在过去的日子里,我们这些人都吃了不少的亏,但我们不后悔。望着窗外的雪,我不知说什么好。一下子就看到了很多从无奈中走过的人的影子,当然包括自己了。路旁树下的那些洁白的积雪,无人踩踏,直到太阳出来,从生到死,都是干净的。而那些飞扬在路中央的雪花,从落地那一刻就注定了将被踩踏成泥,那是它的宿命,然而,大地,如此这般的无奈,除了让雪的更加生动,还能说明什么?它的灵魂依然纯洁。雪在空旷的少人走或的地方就很美,就能为或清秀或壮阔的风景,而在人多的地方,就看不出或形不成风景。
今天,她有点夸张,似张扬的雪花,欲把肮脏的土壤踩在脚下。在座的虽都闷着头,却都是些易被心灵感动的人,她的一席话,像冰天雪地里的一把火。私下不由得想,哪一个容易啊?抬起一张张已不年轻的脸,满眼泪光。我对自己的过于单纯,完全没有认识到生活的残酷性而感到难过,眼湿起来。有泪好,无泪时像一个病人的无力。眼泪一直不能风干,只因在无情和狡辩的北风面前,仍有颗滚烫的心。
在有限的时间里,交流作为人存在的感性显现,从一种无言的感觉中,交流着对艰难、残缺、信仰的感受。没一个不是怀着在俗世里挣扎过来的。如性情的柳树,在一片片冰雪天地中,站立,直到把自己站立成了春天。多年的生活历练会有很多精神积淀,那么,试着将眼光和思考伸到更远。六祖惠能《坛经》里云:不思善,不思恶,自在无碍,也不沉空守寂,“识自本心。达诸佛理。和光接物。无我无人。直至菩提。真性不易。”吾以为,此乃平常心的最好境界。
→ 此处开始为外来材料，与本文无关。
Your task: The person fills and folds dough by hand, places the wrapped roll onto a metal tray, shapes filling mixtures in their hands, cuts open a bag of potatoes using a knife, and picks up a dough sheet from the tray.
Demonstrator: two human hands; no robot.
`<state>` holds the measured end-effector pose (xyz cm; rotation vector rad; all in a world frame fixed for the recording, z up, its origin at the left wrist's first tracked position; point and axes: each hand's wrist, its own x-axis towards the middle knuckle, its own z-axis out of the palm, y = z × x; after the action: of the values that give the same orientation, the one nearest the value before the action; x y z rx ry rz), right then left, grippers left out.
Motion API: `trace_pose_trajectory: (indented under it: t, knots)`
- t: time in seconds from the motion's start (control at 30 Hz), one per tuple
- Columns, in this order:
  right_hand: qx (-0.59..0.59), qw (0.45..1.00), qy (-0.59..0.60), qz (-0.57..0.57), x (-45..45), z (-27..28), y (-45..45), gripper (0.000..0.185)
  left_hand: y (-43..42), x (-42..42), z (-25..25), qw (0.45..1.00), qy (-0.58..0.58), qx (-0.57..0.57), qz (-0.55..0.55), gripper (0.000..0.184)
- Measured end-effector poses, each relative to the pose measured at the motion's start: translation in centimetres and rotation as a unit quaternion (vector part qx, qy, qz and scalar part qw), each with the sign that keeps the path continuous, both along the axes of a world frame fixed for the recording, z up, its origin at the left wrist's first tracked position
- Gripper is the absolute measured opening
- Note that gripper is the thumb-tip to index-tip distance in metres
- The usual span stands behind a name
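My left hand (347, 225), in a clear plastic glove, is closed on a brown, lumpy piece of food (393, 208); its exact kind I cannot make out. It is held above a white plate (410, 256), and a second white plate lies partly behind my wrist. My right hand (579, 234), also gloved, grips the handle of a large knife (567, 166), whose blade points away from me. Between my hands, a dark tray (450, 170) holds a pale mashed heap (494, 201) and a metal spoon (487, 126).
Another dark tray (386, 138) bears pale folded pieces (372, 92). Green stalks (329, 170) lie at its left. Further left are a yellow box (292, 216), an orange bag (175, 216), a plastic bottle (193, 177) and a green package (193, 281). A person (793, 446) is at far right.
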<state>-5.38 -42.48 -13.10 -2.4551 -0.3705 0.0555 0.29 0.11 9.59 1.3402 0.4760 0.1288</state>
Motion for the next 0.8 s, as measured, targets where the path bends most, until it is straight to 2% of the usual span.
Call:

走出咖啡屋,我们都重新站在了冰天雪地里,握别。望着我眼前的冰天雪地,想起一首题为《未名湖》白话诗,忘记是谁写的了。“未名湖,不同于另外一些湖,无须命名/表面平静,波澜不惊/一旦暴雨来临就能让众多的毫不相连的湖泊,连在一起,一次又一次地/就像一只翅膀与许多翅膀连在一起,那是一种什么样的飞翔啊/躺在我面前的未名湖,像一座融化的冰山,破裂,撕碎自己的破裂,是惊心动魄的破裂,让全世界都能听到她内心的颤抖/但是,未名湖还是太瘦小了,更多的时候,像一个弃妇,满池都是被冷落的哀怨/不安的灵魂曾在踽踽独行,留下的脚印像一块块伤疤,也是一堆堆会随时燃起的火焰/未名湖啊,一湖能结冰的泪水!/像大师的眼睛,极为纯净,没有杂质,也容不得半点杂质。无论睁开,还是闭上,即使视而不见,也能将天上的风云净收眼底。”静若处子,动若脱兔。这几个“天上末流的灵魂”,从这里重又出发,重又分流到天地间的各个角落。我们忙碌,我们将忙碌一生;我们如履薄冰,我们如履人世的薄冰,但我们愿意,在悠闲的白云上,只会被吊死。
这场雪,压下去了空气里干燥的味道和灰尘的味道,或许连同一些健康的欲望也暂时压下去了。压不下去的,会更具旺盛的生命力。
一场雪,可以把多变的世界一时冻住,可以冻死一些表层的寄生虫,可是,能真正冻住冬眠里毒蛇的野心吗?能冻死顽固的细菌吗?
什么都无法说清,或者,不想说清。
以前,显然力不从心。从前,可真是傻,愚痴地以为梦影是人生最重要的东西,死守住自己认为重要的东西,磕磕碰碰,在看也看不见的路上,擎着它,只顾往前赶。后来发现,自己死守的东西在渐渐失去吸引的魅力,替而代之的是更鲜活的东西。于是,望着和去年一样不动的日常生活,我变得安然恬淡。
三十多分钟后,终于挡住过来的一辆空车,它还拒载了我。我开始徒步回家。
冰雪中,麻雀站在电线上,像热恋中的年轻人忘记了寒冷,动情地交谈着。微妙的伤害就在四周,不知道在将来的哪一天哪一刻。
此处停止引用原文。